Task: Each entry in the listing must be set down again word for word.

+ + + + +

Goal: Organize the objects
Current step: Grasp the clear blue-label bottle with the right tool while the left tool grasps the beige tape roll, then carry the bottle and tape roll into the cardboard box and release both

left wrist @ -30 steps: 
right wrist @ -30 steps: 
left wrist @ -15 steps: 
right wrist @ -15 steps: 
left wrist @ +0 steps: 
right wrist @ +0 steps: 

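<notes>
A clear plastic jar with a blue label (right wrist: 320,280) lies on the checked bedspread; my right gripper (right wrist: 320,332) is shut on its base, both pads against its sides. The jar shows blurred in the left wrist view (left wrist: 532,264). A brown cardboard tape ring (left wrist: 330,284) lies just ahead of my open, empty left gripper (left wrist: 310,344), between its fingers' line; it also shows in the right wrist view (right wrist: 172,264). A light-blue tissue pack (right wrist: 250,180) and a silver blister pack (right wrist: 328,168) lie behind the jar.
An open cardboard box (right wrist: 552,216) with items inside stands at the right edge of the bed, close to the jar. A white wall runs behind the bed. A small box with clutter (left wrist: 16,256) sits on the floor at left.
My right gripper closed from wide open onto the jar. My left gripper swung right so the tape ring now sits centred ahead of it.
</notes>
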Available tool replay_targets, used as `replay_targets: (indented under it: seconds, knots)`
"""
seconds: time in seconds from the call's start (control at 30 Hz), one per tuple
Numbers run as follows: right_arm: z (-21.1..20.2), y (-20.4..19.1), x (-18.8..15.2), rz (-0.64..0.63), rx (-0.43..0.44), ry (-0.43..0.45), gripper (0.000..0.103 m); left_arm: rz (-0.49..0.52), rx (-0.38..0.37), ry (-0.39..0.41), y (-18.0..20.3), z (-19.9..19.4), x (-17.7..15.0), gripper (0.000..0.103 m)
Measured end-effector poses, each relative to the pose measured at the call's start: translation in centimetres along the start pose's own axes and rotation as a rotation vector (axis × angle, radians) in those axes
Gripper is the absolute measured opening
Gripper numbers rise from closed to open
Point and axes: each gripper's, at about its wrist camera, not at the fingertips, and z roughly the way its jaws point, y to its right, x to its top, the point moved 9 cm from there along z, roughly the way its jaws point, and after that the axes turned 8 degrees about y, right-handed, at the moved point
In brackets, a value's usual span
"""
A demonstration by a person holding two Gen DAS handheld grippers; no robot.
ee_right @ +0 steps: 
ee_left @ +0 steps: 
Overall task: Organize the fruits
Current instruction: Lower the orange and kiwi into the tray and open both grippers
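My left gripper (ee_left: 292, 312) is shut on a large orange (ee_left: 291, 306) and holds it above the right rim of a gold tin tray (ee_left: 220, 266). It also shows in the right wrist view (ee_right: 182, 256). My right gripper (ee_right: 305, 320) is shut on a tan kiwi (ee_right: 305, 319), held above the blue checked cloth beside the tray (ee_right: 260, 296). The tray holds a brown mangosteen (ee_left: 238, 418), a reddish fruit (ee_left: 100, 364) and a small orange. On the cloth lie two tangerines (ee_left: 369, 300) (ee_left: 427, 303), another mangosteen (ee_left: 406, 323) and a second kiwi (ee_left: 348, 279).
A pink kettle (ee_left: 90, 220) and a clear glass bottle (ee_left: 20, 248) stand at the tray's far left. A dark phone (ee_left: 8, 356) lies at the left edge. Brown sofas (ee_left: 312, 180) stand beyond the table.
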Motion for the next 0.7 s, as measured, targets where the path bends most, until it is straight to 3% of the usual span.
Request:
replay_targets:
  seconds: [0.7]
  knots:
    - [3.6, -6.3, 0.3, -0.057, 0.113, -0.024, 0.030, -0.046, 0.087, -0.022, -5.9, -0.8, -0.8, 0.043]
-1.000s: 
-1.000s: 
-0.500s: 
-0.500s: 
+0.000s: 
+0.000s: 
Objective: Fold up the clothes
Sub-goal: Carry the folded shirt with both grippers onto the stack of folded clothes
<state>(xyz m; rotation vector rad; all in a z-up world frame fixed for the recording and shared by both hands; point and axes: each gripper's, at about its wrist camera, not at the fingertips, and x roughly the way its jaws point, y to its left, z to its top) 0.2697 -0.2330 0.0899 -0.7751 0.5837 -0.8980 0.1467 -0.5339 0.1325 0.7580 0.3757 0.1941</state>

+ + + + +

Task solution:
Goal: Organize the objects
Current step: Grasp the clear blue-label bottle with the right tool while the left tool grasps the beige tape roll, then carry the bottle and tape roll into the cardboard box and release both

left wrist @ -30 steps: 
right wrist @ -30 steps: 
left wrist @ -15 steps: 
right wrist @ -15 steps: 
left wrist @ +0 steps: 
right wrist @ +0 steps: 

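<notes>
A clear plastic jar with a blue label (right wrist: 320,280) lies on the checked bedspread; my right gripper (right wrist: 320,332) is shut on its base, both pads against its sides. The jar shows blurred in the left wrist view (left wrist: 532,264). A brown cardboard tape ring (left wrist: 330,284) lies just ahead of my open, empty left gripper (left wrist: 310,344), between its fingers' line; it also shows in the right wrist view (right wrist: 172,264). A light-blue tissue pack (right wrist: 250,180) and a silver blister pack (right wrist: 328,168) lie behind the jar.
An open cardboard box (right wrist: 552,216) with items inside stands at the right edge of the bed, close to the jar. A white wall runs behind the bed. A small box with clutter (left wrist: 16,256) sits on the floor at left.
My right gripper closed from wide open onto the jar. My left gripper swung right so the tape ring now sits centred ahead of it.
</notes>
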Available tool replay_targets, used as `replay_targets: (indented under it: seconds, knots)`
"""
seconds: time in seconds from the call's start (control at 30 Hz), one per tuple
Numbers run as follows: right_arm: z (-21.1..20.2), y (-20.4..19.1), x (-18.8..15.2), rz (-0.64..0.63), rx (-0.43..0.44), ry (-0.43..0.45), gripper (0.000..0.103 m); left_arm: rz (-0.49..0.52), rx (-0.38..0.37), ry (-0.39..0.41), y (-18.0..20.3), z (-19.9..19.4), x (-17.7..15.0), gripper (0.000..0.103 m)
Measured end-effector poses, each relative to the pose measured at the call's start: translation in centimetres along the start pose's own axes and rotation as a rotation vector (axis × angle, radians) in those axes
Gripper is the absolute measured opening
Gripper numbers rise from closed to open
Point and axes: each gripper's, at about its wrist camera, not at the fingertips, and z roughly the way its jaws point, y to its right, x to its top, the point moved 9 cm from there along z, roughly the way its jaws point, and after that the axes turned 8 degrees about y, right-handed, at the moved point
In brackets, a value's usual span
"""
A demonstration by a person holding two Gen DAS handheld grippers; no robot.
ee_right @ +0 steps: 
ee_left @ +0 steps: 
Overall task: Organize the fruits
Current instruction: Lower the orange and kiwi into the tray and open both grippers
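My left gripper (ee_left: 292, 312) is shut on a large orange (ee_left: 291, 306) and holds it above the right rim of a gold tin tray (ee_left: 220, 266). It also shows in the right wrist view (ee_right: 182, 256). My right gripper (ee_right: 305, 320) is shut on a tan kiwi (ee_right: 305, 319), held above the blue checked cloth beside the tray (ee_right: 260, 296). The tray holds a brown mangosteen (ee_left: 238, 418), a reddish fruit (ee_left: 100, 364) and a small orange. On the cloth lie two tangerines (ee_left: 369, 300) (ee_left: 427, 303), another mangosteen (ee_left: 406, 323) and a second kiwi (ee_left: 348, 279).
A pink kettle (ee_left: 90, 220) and a clear glass bottle (ee_left: 20, 248) stand at the tray's far left. A dark phone (ee_left: 8, 356) lies at the left edge. Brown sofas (ee_left: 312, 180) stand beyond the table.
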Motion for the next 0.7 s, as measured, targets where the path bends most, until it is straight to 3% of the usual span.
Request:
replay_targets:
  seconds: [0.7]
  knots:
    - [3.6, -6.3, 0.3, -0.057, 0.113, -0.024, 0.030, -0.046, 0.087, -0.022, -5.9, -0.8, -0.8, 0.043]
-1.000s: 
-1.000s: 
-0.500s: 
-0.500s: 
+0.000s: 
+0.000s: 
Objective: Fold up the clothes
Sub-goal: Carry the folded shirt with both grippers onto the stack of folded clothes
<state>(xyz m; rotation vector rad; all in a z-up world frame fixed for the recording and shared by both hands; point and axes: each gripper's, at about its wrist camera, not at the fingertips, and x roughly the way its jaws point, y to its left, z to its top) 0.2697 -0.2330 0.0899 -0.7751 0.5837 -0.8980 0.1467 -0.5339 0.1325 0.7580 0.3757 0.1941</state>

This finishes the output.